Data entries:
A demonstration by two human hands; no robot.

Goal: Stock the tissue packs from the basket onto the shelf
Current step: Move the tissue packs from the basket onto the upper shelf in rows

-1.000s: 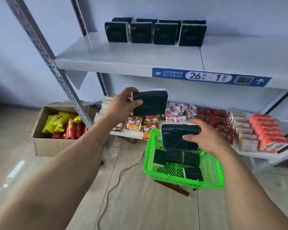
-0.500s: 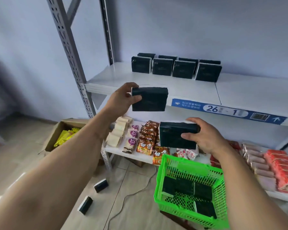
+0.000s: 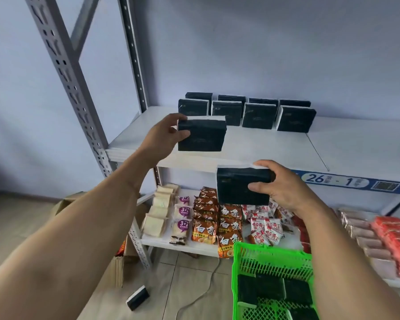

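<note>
My left hand [image 3: 163, 132] grips a black tissue pack [image 3: 202, 136] by its left end and holds it over the front left part of the white upper shelf [image 3: 275, 144]. My right hand [image 3: 280, 185] grips a second black tissue pack [image 3: 238, 188] lower down, in front of the shelf's front edge. Several black tissue packs [image 3: 259, 115] stand in two rows at the back of that shelf. The green basket [image 3: 270, 262] sits at the lower right with several more black packs [image 3: 273, 289] lying inside it.
A grey perforated upright [image 3: 69, 72] frames the shelf's left side. The lower shelf [image 3: 162, 242] carries snack packets and red packs. One black pack [image 3: 138, 297] lies on the floor beside a cable [image 3: 201, 296]. A cardboard box [image 3: 123, 262] stands at the left.
Both hands have risen with their packs from above the basket toward the upper shelf. The left pack now hangs over the shelf's front; the view has tilted up.
</note>
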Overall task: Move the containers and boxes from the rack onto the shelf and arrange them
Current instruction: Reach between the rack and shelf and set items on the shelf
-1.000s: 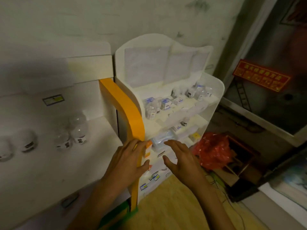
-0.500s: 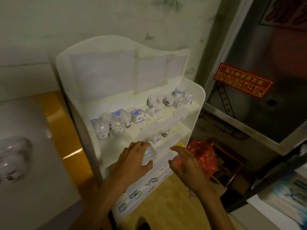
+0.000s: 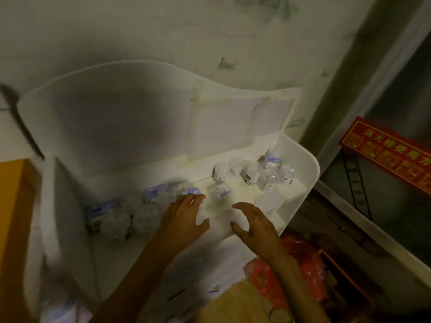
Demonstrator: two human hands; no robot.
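Note:
A white tiered rack fills the middle of the view. Its top tier holds clear round containers at the right and small blue-and-white boxes with more clear containers at the left. One small box lies alone mid-tier. My left hand hovers over the tier with fingers spread, fingertips at a blue-topped box. Beside it my right hand is open too, holding nothing. The picture is blurred by motion.
An orange panel of the neighbouring shelf shows at the left edge. A red plastic bag lies on the floor under the rack's right side. A red sign hangs on a dark glass door at the right.
The view has swung right and closer to the rack; the shelf with its containers has left the frame. Both hands have risen from the lower tiers to the top tier.

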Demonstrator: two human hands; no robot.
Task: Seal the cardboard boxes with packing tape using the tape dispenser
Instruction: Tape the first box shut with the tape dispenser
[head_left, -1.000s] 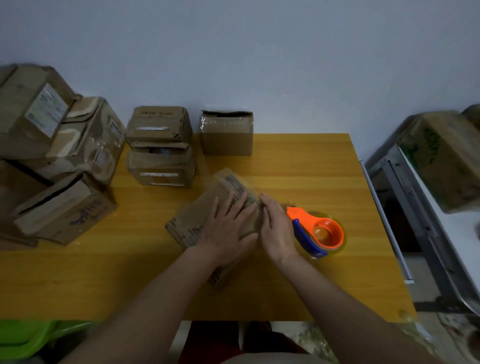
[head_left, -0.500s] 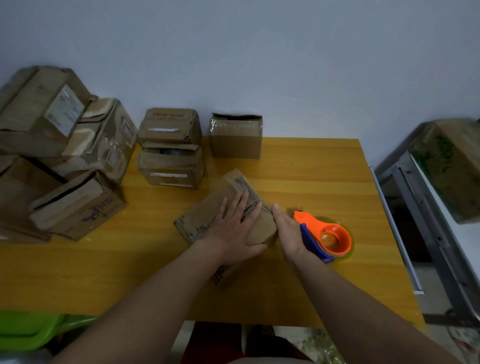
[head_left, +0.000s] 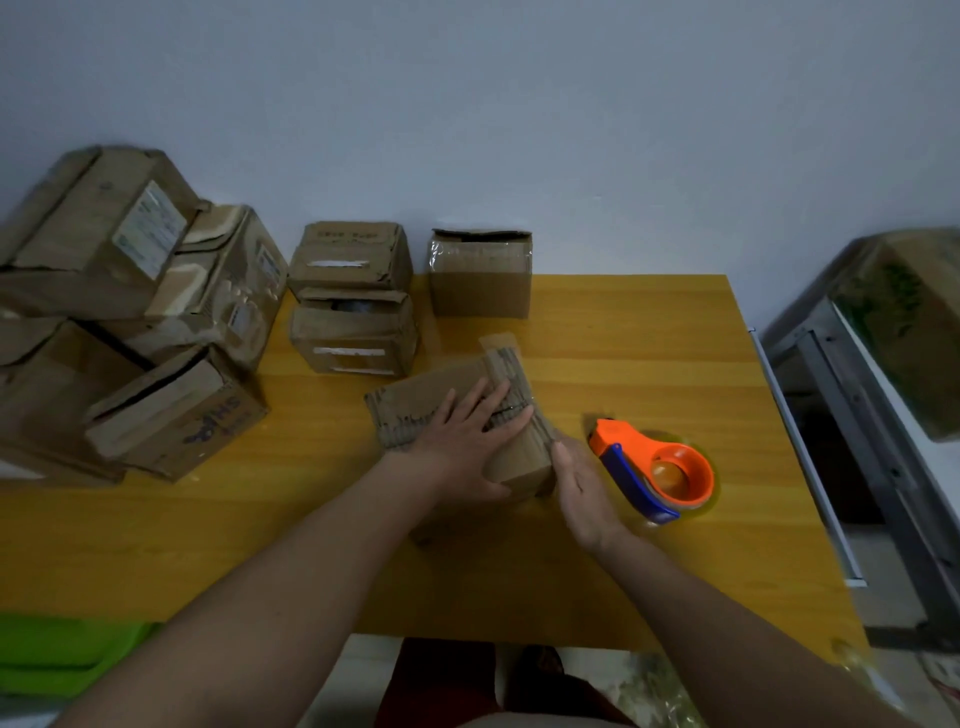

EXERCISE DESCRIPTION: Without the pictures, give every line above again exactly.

RESULT:
A demonstration by two human hands; no robot.

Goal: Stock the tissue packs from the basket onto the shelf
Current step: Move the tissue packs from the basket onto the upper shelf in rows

-1.000s: 
-0.500s: 
+0.000s: 

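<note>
My left hand [image 3: 163, 132] grips a black tissue pack [image 3: 202, 136] by its left end and holds it over the front left part of the white upper shelf [image 3: 275, 144]. My right hand [image 3: 280, 185] grips a second black tissue pack [image 3: 238, 188] lower down, in front of the shelf's front edge. Several black tissue packs [image 3: 259, 115] stand in two rows at the back of that shelf. The green basket [image 3: 270, 262] sits at the lower right with several more black packs [image 3: 273, 289] lying inside it.
A grey perforated upright [image 3: 69, 72] frames the shelf's left side. The lower shelf [image 3: 162, 242] carries snack packets and red packs. One black pack [image 3: 138, 297] lies on the floor beside a cable [image 3: 201, 296]. A cardboard box [image 3: 123, 262] stands at the left.
Both hands have risen with their packs from above the basket toward the upper shelf. The left pack now hangs over the shelf's front; the view has tilted up.
</note>
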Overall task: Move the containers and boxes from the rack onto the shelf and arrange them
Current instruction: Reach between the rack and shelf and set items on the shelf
-1.000s: 
-0.500s: 
+0.000s: 
Demonstrator: two human hands; no robot.
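Note:
A white tiered rack fills the middle of the view. Its top tier holds clear round containers at the right and small blue-and-white boxes with more clear containers at the left. One small box lies alone mid-tier. My left hand hovers over the tier with fingers spread, fingertips at a blue-topped box. Beside it my right hand is open too, holding nothing. The picture is blurred by motion.
An orange panel of the neighbouring shelf shows at the left edge. A red plastic bag lies on the floor under the rack's right side. A red sign hangs on a dark glass door at the right.
The view has swung right and closer to the rack; the shelf with its containers has left the frame. Both hands have risen from the lower tiers to the top tier.
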
Demonstrator: two human hands; no robot.
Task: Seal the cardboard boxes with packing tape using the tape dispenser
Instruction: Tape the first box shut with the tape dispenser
[head_left, -1.000s] 
[head_left, -0.500s] 
[head_left, +0.000s] 

With that, the exercise is finished.